I felt stupid for the things I hadn’t seen and recognized as my relationship was going down the tubes. But the folks in the divorce group insisted I hadn’t been stupid. Not stupid, just deceived. I hadn’t been wrong to be so trusting. Trust was the backbone of any healthy marriage. I hadn’t been wrong to love well and deeply.

We measured success in small changes: whether or not we wept at the grocer’s, the gym, the dry cleaners. Whether or not we’d given into pleading with the beloved to come back, or whether we managed to keep our piteous begging at bay. We measured success by when we did not miss our beloved for a minute, an hour, a half-day, a whole day. We measured success by the curious sound of own unfamiliar laughter, lifting in bubbles around us.

Each of us played “what if.” What if I had been a better wife/lover/cook? We sifted through our 18 or 25 or five years together with magnifying glasses, seeking the one moment where we could have altered this terrible future.
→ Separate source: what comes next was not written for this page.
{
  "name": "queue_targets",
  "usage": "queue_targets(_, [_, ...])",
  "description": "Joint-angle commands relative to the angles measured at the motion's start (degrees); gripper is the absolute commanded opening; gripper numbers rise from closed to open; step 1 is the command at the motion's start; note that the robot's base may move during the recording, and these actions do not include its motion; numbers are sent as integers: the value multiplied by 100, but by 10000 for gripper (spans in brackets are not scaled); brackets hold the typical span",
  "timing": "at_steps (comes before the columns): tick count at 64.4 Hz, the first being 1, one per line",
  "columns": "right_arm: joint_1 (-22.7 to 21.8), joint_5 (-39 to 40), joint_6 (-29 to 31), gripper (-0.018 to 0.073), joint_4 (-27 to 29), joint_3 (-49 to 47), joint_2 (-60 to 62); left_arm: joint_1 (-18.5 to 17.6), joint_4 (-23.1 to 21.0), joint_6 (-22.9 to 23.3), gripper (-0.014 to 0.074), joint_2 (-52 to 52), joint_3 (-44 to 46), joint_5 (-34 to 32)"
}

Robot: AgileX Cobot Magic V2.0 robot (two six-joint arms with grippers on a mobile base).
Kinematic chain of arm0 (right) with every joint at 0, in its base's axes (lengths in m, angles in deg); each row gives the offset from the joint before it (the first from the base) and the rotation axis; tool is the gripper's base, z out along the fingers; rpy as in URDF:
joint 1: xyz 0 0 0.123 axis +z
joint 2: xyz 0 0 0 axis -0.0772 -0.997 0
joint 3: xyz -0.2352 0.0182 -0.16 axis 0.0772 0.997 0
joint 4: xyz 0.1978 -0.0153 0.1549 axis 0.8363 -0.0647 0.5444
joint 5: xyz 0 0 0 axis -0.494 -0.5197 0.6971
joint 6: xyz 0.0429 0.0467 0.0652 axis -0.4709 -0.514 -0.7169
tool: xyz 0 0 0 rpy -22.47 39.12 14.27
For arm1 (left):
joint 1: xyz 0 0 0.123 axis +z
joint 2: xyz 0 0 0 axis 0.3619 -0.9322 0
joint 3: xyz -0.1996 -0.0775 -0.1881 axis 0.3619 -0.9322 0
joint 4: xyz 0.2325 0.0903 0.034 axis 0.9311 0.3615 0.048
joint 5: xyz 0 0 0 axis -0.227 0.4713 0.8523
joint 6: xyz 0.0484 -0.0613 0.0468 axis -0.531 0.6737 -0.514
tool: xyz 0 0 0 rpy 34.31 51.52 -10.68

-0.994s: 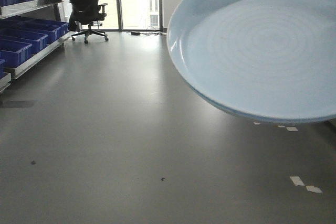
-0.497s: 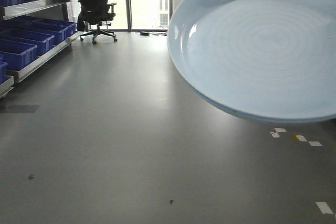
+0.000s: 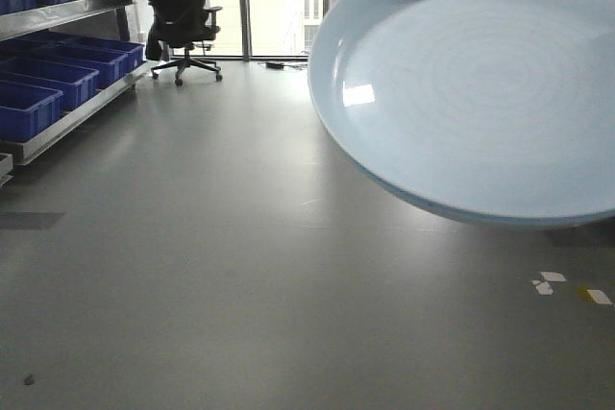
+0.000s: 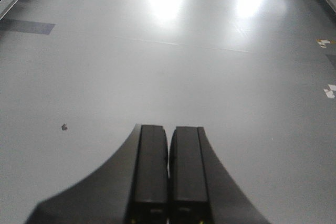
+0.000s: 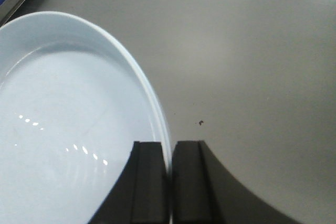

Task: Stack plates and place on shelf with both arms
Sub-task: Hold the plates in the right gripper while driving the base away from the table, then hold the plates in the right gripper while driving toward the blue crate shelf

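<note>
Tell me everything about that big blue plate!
The plate is big, round and shallow, glossy pale blue-white, with a low upturned rim and faint rings across its flat middle. It looks empty. It hangs in the air above the grey floor, tilted a little. The right gripper pinches its rim.

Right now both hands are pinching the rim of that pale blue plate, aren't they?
Not quite. The right hand does pinch the plate by its rim, but the left hand holds nothing: the left wrist view shows its fingers closed together over bare floor.
</note>
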Motion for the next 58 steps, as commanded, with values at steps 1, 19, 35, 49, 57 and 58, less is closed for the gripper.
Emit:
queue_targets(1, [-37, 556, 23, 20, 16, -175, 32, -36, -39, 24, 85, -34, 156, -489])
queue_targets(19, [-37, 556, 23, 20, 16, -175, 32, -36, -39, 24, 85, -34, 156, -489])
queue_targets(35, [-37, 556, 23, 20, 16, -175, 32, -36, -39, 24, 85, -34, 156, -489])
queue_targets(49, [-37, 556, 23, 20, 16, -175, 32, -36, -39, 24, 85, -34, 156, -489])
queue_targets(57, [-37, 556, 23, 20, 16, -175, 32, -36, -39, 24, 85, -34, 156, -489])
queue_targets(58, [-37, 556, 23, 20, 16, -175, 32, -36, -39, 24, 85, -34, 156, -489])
We had lost our wives and husbands. We had lost our best friends. We had lost sex. We had lost our children. We had lost our animals. We had lost our homes. We had lost our furniture. We had lost our gardens. Our incomes had severely plummeted. There were new therapists to pay, and lawyers to pay, and moving costs to pay. Some of us had to replace even the spices in our cupboards and the toilet brushes behind the bowls. We moved without screwdrivers, without our art, without our shampoo.

All of us longed to stop obsessing over our exes. Most of us were reluctant to call them that. We understood, most of us, that our partners, disconnected as they had become, nevertheless also hurt. No one, we believed, could walk away from a long-term marriage without pain and regrets.

We missed many things. We missed, mostly, not hurting, that innocent state in which we had lived our lives.

I understood what the divorce group said when they told me that the only cure for the wreck of my marriage was time. So time I would give it. With their help, I trudged on. And when I felt I couldn’t go any further, in addition to their other burdens, they carried me.

Jane Eaton Hamilton is the author of six books published in Canada and the UK. Her work has been published in the New York Times, Seventeen magazine, the Missouri Review and many other publications. She is the winner of many literary competitions including the CBC Literary Awards (first prize, fiction). She lives in Vancouver.